Leonard C. and Mary Lou Hoeft Chair in Engineering
The Leonard C. and Mary Lou Hoeft Endowed Chair in Engineering was established in 1997 through the generosity of Leonard C. Hoeft (BS Management '47) and his wife, Mary Lou. The couple has also made generous gifts to establish and endow The Hoeft Technology & Management program, a cross-disciplinary minor in the College of Engineering and the College of Business, as well as an endowed chair in the College of Business. They've endowed both a chair and a professorship within both Engineering at Illinois, and Illinois' College of Business. Ning Wang in Mechanical Science and Engineering is the Hoeft Professor in Engineering.
Leonard Hoeft graduated from Sycamore (Illinois) High School and first attended college at Northern Illinois, soon transferring to the University of Illinois at Urbana-Champaign. He served in Europe during World War II and returned home to marry his high school sweetheart, Mary Lou. The couple moved to Champaign-Urbana and Leonard received his degree in 1947.

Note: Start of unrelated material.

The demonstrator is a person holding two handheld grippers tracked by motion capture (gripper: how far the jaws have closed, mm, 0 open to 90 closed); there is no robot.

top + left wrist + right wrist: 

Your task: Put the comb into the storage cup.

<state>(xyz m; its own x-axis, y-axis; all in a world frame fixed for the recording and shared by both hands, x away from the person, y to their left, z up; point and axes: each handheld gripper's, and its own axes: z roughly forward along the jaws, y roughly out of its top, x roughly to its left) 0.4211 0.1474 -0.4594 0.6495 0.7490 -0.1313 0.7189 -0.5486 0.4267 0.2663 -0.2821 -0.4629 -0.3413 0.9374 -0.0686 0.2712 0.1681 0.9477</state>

Leonard Hoeft began his career in 1946 as a trainee in the treasury department with Caterpillar Tractor Company in Peoria, Illinois. Promotions followed and, in 1954, he joined Ziegler Inc., located in Minneapolis, which distributes Caterpillar construction equipment. He served in a variety of roles at Ziegler, including president, CEO, and chairman. The Hoefts have been involved with numerous educational and not-for-profit organizations in the Minneapolis-St. Paul area.
Faculty: Bruce Hajek
Professor Bruce Hajek received a BS in mathematics and an MS in electrical engineering from the University of Illinois at Urbana-Champaign and a PhD in electrical engineering from the University of California at Berkeley. He has served as a faculty member in the Department of Electrical and Computer Engineering and a researcher in the Coordinated Science Laboratory at Illinois since 1979. He is a member of the Center for Advanced Study and a Founder Professor of Engineering.

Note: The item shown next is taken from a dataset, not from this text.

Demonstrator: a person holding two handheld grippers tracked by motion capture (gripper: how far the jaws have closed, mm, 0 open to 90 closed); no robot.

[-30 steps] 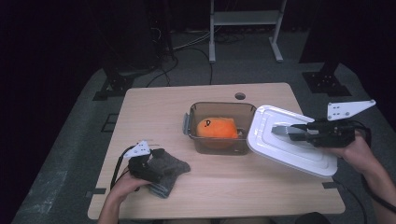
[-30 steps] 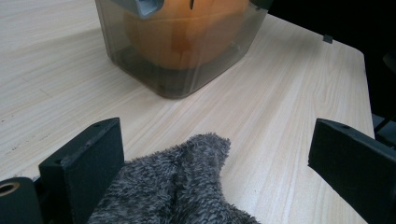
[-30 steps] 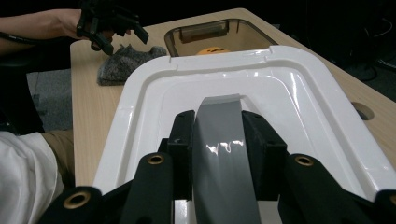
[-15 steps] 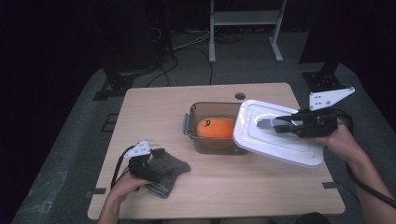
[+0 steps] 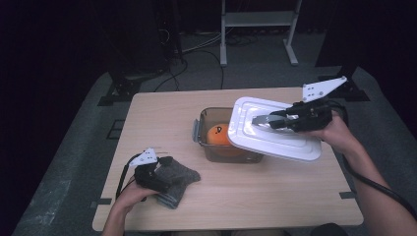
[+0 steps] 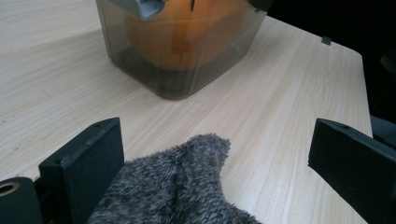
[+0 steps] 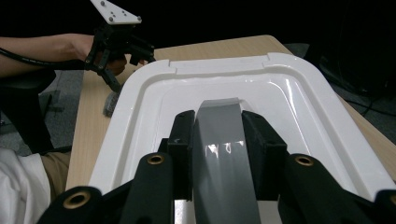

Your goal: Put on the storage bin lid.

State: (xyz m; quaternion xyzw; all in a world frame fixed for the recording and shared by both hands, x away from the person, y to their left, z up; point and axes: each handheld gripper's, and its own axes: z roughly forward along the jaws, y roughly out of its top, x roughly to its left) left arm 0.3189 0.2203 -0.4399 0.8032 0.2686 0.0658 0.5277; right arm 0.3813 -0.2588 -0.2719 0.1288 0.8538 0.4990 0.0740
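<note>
Over the container (image 5: pixel 209 129), right gripper (image 5: pixel 260 119) clamps the lid's (image 5: pixel 275 140) grey handle (image 7: pixel 223 140)

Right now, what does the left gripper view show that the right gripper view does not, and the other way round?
The left gripper view shows the clear container with the orange thing inside, seen low from the side past the left gripper's open jaws. The right gripper view shows the white lid from above, the right gripper shut on its grey handle, with the other hand farther off. Both show the wooden table and the grey cloth.
</note>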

Professor Hajek pursues basic research in the area of modeling, analysis, and optimization of the physical process of communication. He has worked on several aspects of communication within computer networks, including selection of information paths through a network, resolution of contention for access at a network interface, and fair distribution of network resources among competing information flows. He has worked on time-varying wireless communication channels and communication channels in which information is conveyed in timing. A focus of much of his work is to identify theoretical limits and determine how they might be achieved.
Professor Hajek has served in several roles with the Institute of Electrical and Electronics Engineers (IEEE), including associate editor for Communication Networks and Computer Networks for the IEEE Transactions on Information Theory, editor-in-chief of the same publication, and president of the IEEE Information Theory Society.
Professor Hajek was a winner of the USA Mathematical Olympiad in 1973 and has received the Eckman Award of the American Automatic Control Council, a National Science Foundation Presidential Young Investigator Award, an Outstanding Paper Award from the IEEE Control Systems Society, a COMCON Award for contributions to the theory of communication, a Guggenheim Fellowship, an IEEE Millennium Medal, and the IEEE Koji Kobayashi Computers and Communications Award. He is a member of the National Academy of Engineering and a Fellow of the IEEE.